(Entries taken from a collection)

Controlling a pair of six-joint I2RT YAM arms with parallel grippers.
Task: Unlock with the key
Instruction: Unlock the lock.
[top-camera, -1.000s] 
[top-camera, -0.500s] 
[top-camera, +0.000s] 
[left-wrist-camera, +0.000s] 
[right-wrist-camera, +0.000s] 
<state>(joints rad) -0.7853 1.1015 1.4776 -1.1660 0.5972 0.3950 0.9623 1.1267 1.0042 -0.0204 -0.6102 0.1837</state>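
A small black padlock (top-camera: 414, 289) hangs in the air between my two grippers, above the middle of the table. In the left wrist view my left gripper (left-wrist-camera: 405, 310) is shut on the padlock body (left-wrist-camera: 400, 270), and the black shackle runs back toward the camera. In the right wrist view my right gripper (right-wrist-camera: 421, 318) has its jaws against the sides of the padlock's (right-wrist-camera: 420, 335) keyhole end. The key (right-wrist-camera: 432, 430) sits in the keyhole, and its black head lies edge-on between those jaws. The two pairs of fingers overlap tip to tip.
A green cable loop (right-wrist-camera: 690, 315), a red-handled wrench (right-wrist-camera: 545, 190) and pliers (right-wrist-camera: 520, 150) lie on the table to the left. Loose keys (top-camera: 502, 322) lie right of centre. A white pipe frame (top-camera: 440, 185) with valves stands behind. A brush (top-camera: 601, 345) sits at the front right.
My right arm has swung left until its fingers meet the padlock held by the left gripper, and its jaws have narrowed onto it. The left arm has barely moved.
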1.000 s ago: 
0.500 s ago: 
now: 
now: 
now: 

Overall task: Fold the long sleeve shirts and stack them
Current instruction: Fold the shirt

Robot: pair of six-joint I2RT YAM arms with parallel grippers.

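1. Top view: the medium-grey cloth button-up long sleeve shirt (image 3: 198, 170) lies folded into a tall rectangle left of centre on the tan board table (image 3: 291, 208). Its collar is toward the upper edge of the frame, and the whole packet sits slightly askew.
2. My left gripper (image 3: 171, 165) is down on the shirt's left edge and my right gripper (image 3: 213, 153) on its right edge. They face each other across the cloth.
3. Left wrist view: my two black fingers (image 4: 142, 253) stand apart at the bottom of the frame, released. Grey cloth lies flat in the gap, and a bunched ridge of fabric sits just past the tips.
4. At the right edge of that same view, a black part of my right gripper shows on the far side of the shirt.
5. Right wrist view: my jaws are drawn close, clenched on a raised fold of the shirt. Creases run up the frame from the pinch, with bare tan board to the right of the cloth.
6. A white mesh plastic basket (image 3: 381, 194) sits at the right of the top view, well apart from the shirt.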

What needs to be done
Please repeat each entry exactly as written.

Your solution
Controlling a pair of six-joint I2RT YAM arms with parallel grippers.
Task: Unlock with the key
Instruction: Unlock the lock.
[top-camera, -1.000s] 
[top-camera, -0.500s] 
[top-camera, +0.000s] 
[left-wrist-camera, +0.000s] 
[right-wrist-camera, +0.000s] 
<state>(joints rad) -0.7853 1.1015 1.4776 -1.1660 0.5972 0.3950 0.9623 1.1267 1.0042 -0.0204 -0.6102 0.1837</state>
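A small black padlock (top-camera: 414, 289) hangs in the air between my two grippers, above the middle of the table. In the left wrist view my left gripper (left-wrist-camera: 405, 310) is shut on the padlock body (left-wrist-camera: 400, 270), and the black shackle runs back toward the camera. In the right wrist view my right gripper (right-wrist-camera: 421, 318) has its jaws against the sides of the padlock's (right-wrist-camera: 420, 335) keyhole end. The key (right-wrist-camera: 432, 430) sits in the keyhole, and its black head lies edge-on between those jaws. The two pairs of fingers overlap tip to tip.
A green cable loop (right-wrist-camera: 690, 315), a red-handled wrench (right-wrist-camera: 545, 190) and pliers (right-wrist-camera: 520, 150) lie on the table to the left. Loose keys (top-camera: 502, 322) lie right of centre. A white pipe frame (top-camera: 440, 185) with valves stands behind. A brush (top-camera: 601, 345) sits at the front right.
My right arm has swung left until its fingers meet the padlock held by the left gripper, and its jaws have narrowed onto it. The left arm has barely moved.
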1.000 s ago: 
0.500 s ago: 
now: 
now: 
now: 

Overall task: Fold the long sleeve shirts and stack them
Current instruction: Fold the shirt

Robot: pair of six-joint I2RT YAM arms with parallel grippers.

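1. Top view: the medium-grey cloth button-up long sleeve shirt (image 3: 198, 170) lies folded into a tall rectangle left of centre on the tan board table (image 3: 291, 208). Its collar is toward the upper edge of the frame, and the whole packet sits slightly askew.
2. My left gripper (image 3: 171, 165) is down on the shirt's left edge and my right gripper (image 3: 213, 153) on its right edge. They face each other across the cloth.
3. Left wrist view: my two black fingers (image 4: 142, 253) stand apart at the bottom of the frame, released. Grey cloth lies flat in the gap, and a bunched ridge of fabric sits just past the tips.
4. At the right edge of that same view, a black part of my right gripper shows on the far side of the shirt.
5. Right wrist view: my jaws are drawn close, clenched on a raised fold of the shirt. Creases run up the frame from the pinch, with bare tan board to the right of the cloth.
6. A white mesh plastic basket (image 3: 381, 194) sits at the right of the top view, well apart from the shirt.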

Now the exercise is complete.